Task prompt | Wherever a picture appears, skip it and retype the rest of the data exactly.

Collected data
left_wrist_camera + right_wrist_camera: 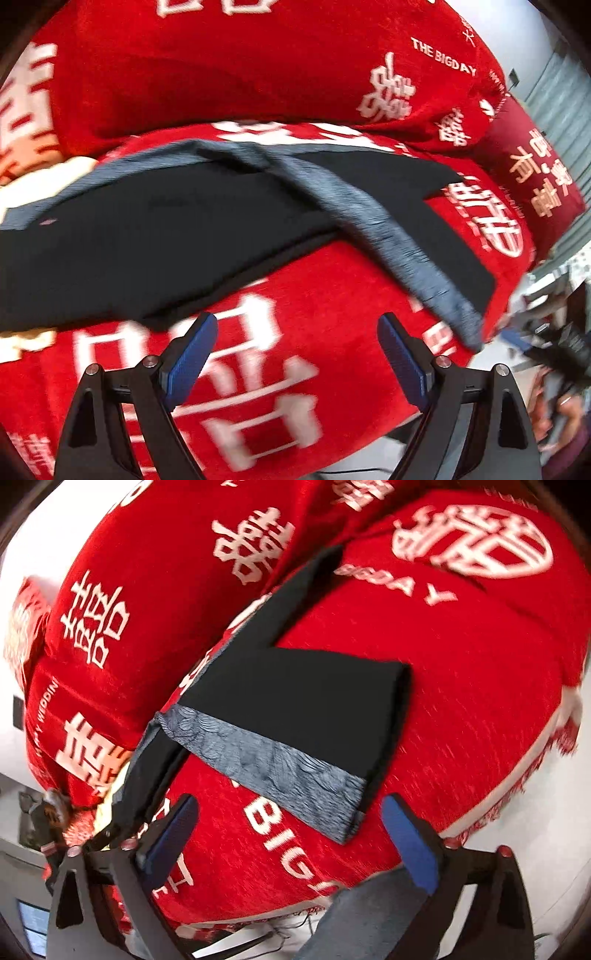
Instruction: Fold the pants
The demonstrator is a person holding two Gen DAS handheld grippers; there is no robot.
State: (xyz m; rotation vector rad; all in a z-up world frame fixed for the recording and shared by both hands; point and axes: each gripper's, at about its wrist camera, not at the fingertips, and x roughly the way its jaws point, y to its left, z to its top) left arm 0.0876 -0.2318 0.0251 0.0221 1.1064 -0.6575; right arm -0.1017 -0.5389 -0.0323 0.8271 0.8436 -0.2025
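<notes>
Black pants with a grey patterned side stripe lie spread on a red cover. In the left wrist view my left gripper is open and empty, just in front of the pants' near edge. In the right wrist view the pants lie with a grey band across a leg end. My right gripper is open and empty, its fingertips on either side of the grey band's near corner, a little short of it.
The red cover with white characters drapes a sofa seat and back cushions. A dark red pillow sits at the right. The other gripper shows at the left of the right wrist view. The seat's fringed edge falls away to the floor.
</notes>
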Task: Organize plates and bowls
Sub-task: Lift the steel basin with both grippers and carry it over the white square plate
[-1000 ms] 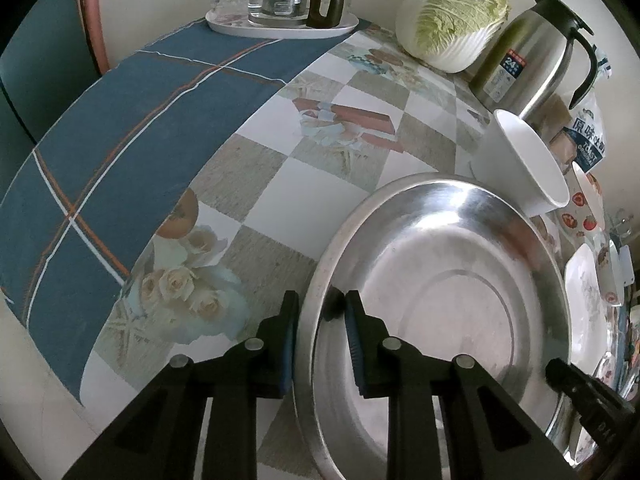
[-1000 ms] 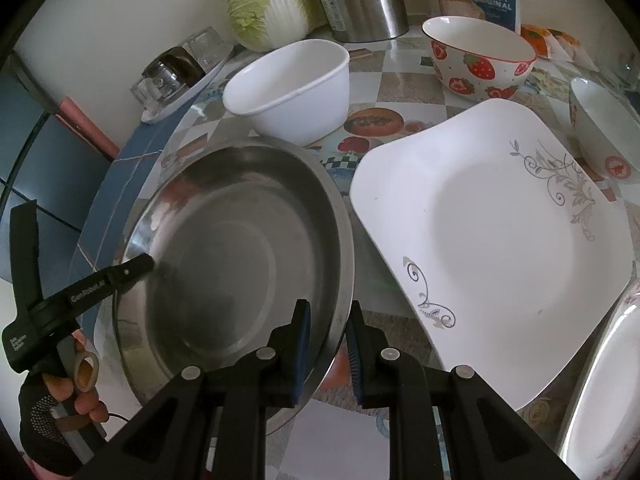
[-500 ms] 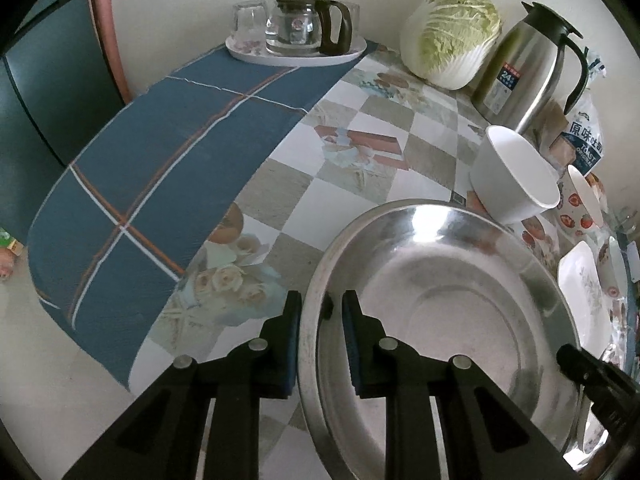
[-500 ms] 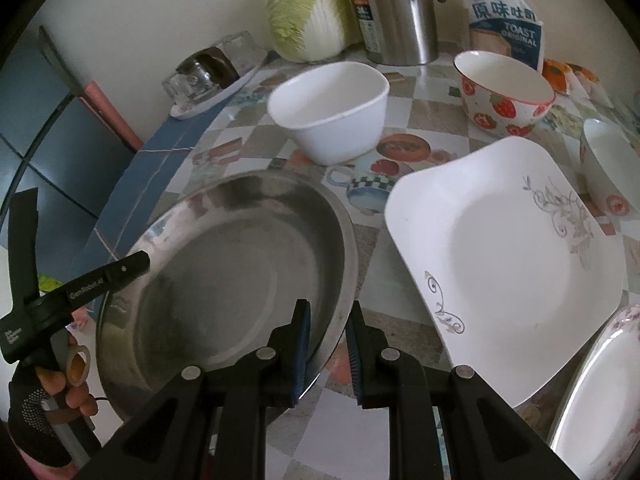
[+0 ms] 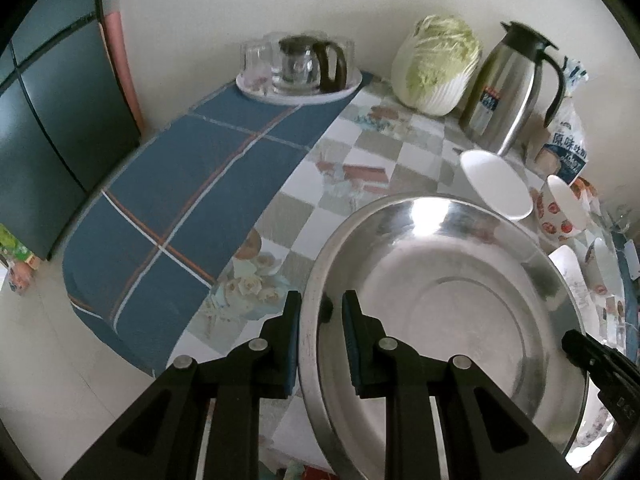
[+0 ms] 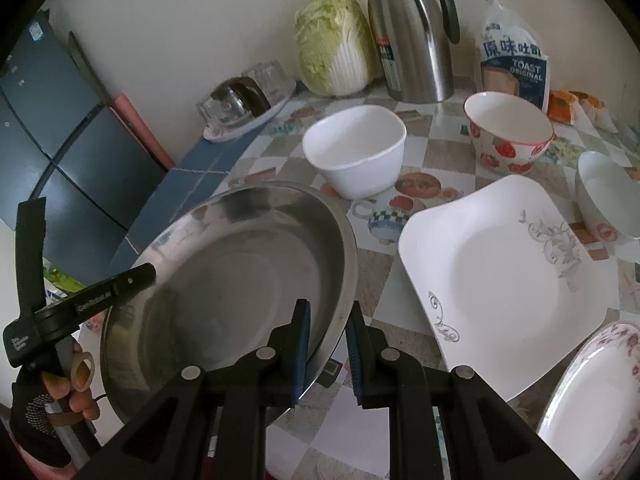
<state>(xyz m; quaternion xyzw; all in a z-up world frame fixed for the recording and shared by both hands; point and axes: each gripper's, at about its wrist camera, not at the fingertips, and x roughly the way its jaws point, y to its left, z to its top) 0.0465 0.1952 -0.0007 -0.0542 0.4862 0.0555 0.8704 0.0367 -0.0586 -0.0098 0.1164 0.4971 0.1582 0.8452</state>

Task answer |
left_wrist_camera + right_wrist_camera: 
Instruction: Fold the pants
The demonstrator is a person holding two Gen DAS handheld grippers; there is no robot.
State: (xyz m; rotation vector rad; all in a z-up world frame fixed for the recording and shared by both hands; point and axes: each gripper's, at about its wrist camera, not at the fingertips, and x roughly the way its jaws point, y to its left, z to its top) left arm 0.0876 -0.2318 0.0251 0.0221 1.1064 -0.6575; right arm -0.1017 -0.5389 -0.0323 0.8271 0.8436 -0.2025
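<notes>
Black pants with a grey patterned side stripe lie spread on a red cover. In the left wrist view my left gripper is open and empty, just in front of the pants' near edge. In the right wrist view the pants lie with a grey band across a leg end. My right gripper is open and empty, its fingertips on either side of the grey band's near corner, a little short of it.
The red cover with white characters drapes a sofa seat and back cushions. A dark red pillow sits at the right. The other gripper shows at the left of the right wrist view. The seat's fringed edge falls away to the floor.
</notes>
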Task: Organize plates and bowls
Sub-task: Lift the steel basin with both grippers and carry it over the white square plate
[-1000 ms] 
[-1000 ms] 
[-500 ms] 
[-500 ms] 
[+0 ms] 
[+0 ms] 
<state>(xyz m; quaternion xyzw; all in a z-up world frame fixed for the recording and shared by both hands; point and axes: each gripper's, at about its wrist camera, not at the fingertips, and x roughly the way its jaws point, y to its left, z to its top) 0.0465 0.1952 -0.0007 -0.0542 0.4862 0.0555 0.8704 0.0367 -0.0586 -0.0098 0.1164 0.4971 0.1582 0.8452</state>

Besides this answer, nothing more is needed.